Exercise instructions: Could the data underneath be repeated exactly, in full?
· · · ·
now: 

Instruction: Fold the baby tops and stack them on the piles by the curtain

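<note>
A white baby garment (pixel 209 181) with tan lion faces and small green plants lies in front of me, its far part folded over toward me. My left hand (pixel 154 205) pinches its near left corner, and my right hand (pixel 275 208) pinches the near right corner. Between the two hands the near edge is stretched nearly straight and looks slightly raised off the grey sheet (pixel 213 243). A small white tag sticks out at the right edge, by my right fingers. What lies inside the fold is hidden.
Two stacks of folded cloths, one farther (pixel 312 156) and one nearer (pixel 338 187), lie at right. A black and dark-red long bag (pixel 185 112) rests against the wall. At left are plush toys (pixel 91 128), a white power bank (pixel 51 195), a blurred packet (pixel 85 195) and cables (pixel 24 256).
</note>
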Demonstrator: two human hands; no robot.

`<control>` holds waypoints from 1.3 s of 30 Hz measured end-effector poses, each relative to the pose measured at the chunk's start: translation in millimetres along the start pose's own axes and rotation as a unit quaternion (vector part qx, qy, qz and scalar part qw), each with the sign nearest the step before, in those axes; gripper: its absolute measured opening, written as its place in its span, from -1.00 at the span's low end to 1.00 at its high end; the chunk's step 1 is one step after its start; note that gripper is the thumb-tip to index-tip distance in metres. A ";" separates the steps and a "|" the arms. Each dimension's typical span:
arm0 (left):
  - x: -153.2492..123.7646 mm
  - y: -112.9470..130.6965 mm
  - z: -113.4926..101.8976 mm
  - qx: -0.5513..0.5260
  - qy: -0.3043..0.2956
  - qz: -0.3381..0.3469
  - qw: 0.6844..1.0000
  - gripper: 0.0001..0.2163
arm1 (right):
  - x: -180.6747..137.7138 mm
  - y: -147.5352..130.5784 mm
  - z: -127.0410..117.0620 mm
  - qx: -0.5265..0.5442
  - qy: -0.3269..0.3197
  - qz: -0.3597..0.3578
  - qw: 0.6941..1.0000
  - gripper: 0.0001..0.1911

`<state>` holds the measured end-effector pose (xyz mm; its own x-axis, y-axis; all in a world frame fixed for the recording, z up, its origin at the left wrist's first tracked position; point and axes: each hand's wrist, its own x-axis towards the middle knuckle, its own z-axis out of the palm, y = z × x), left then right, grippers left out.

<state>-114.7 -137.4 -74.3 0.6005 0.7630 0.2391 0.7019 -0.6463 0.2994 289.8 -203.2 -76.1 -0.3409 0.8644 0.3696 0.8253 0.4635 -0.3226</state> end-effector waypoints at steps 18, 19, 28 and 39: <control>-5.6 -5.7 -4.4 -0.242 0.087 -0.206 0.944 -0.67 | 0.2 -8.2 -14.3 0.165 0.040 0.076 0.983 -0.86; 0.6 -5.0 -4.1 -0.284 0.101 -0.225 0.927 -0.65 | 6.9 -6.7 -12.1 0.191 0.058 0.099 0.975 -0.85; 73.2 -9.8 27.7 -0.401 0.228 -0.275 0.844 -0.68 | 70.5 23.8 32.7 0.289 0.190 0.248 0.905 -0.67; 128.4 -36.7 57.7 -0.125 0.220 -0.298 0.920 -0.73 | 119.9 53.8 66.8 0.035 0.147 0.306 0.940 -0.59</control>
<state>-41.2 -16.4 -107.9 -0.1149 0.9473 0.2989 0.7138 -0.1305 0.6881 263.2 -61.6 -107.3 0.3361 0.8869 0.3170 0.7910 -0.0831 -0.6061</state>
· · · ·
Solution for this problem:
now: 

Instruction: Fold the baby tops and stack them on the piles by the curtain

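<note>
A white baby garment (pixel 209 181) with tan lion faces and small green plants lies in front of me, its far part folded over toward me. My left hand (pixel 154 205) pinches its near left corner, and my right hand (pixel 275 208) pinches the near right corner. Between the two hands the near edge is stretched nearly straight and looks slightly raised off the grey sheet (pixel 213 243). A small white tag sticks out at the right edge, by my right fingers. What lies inside the fold is hidden.
Two stacks of folded cloths, one farther (pixel 312 156) and one nearer (pixel 338 187), lie at right. A black and dark-red long bag (pixel 185 112) rests against the wall. At left are plush toys (pixel 91 128), a white power bank (pixel 51 195), a blurred packet (pixel 85 195) and cables (pixel 24 256).
</note>
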Demonstrator: two human hands; no robot.

`<control>` holds waypoints from 1.3 s of 30 Hz measured end-effector poses, each relative to the pose measured at the chunk's start: translation in millimetres along the start pose's own axes and rotation as a unit quaternion (vector part qx, qy, qz and scalar part qw), each with the sign nearest the step before, in those axes; gripper: its absolute measured opening, written as its place in its span, from -1.00 at the span's low end to 1.00 at its high end; the chunk's step 1 is one step after its start; note that gripper is the thumb-tip to index-tip distance in metres. A ";" separates the steps and a "|" the arms. Each dimension's typical span:
arm0 (left):
  - x: -153.2492..123.7646 mm
  - y: -112.9470..130.6965 mm
  - z: -113.4926..101.8976 mm
  - qx: -0.5513..0.5260
  - qy: -0.3043..0.2956
  - qz: -0.3381..0.3469
  - qw: 0.6844..1.0000
  - gripper: 0.0001..0.2163
arm1 (right):
  - x: -180.6747..137.7138 mm
  - y: -147.5352..130.5784 mm
  - z: -127.0410..117.0620 mm
  - qx: -0.5265..0.5442
  - qy: -0.3269..0.3197
  - qz: -0.3597..0.3578
  - qw: 0.6941..1.0000
  - gripper: 0.0001..0.1911

`<state>` holds the measured end-effector pose (xyz mm; its own x-axis, y-axis; all in a world frame fixed for the recording, z up, its origin at the left wrist's first tracked position; point and axes: each hand's wrist, its own x-axis towards the middle knuckle, its own z-axis out of the palm, y = z × x), left then right, grippers left out.

<state>-114.7 -137.4 -74.3 0.6005 0.7630 0.2391 0.7019 -0.6463 0.2994 289.8 -203.2 -76.1 -0.3409 0.8644 0.3696 0.8253 0.4635 -0.3226</state> end-effector waypoints at steps 18, 19, 28 and 39: <control>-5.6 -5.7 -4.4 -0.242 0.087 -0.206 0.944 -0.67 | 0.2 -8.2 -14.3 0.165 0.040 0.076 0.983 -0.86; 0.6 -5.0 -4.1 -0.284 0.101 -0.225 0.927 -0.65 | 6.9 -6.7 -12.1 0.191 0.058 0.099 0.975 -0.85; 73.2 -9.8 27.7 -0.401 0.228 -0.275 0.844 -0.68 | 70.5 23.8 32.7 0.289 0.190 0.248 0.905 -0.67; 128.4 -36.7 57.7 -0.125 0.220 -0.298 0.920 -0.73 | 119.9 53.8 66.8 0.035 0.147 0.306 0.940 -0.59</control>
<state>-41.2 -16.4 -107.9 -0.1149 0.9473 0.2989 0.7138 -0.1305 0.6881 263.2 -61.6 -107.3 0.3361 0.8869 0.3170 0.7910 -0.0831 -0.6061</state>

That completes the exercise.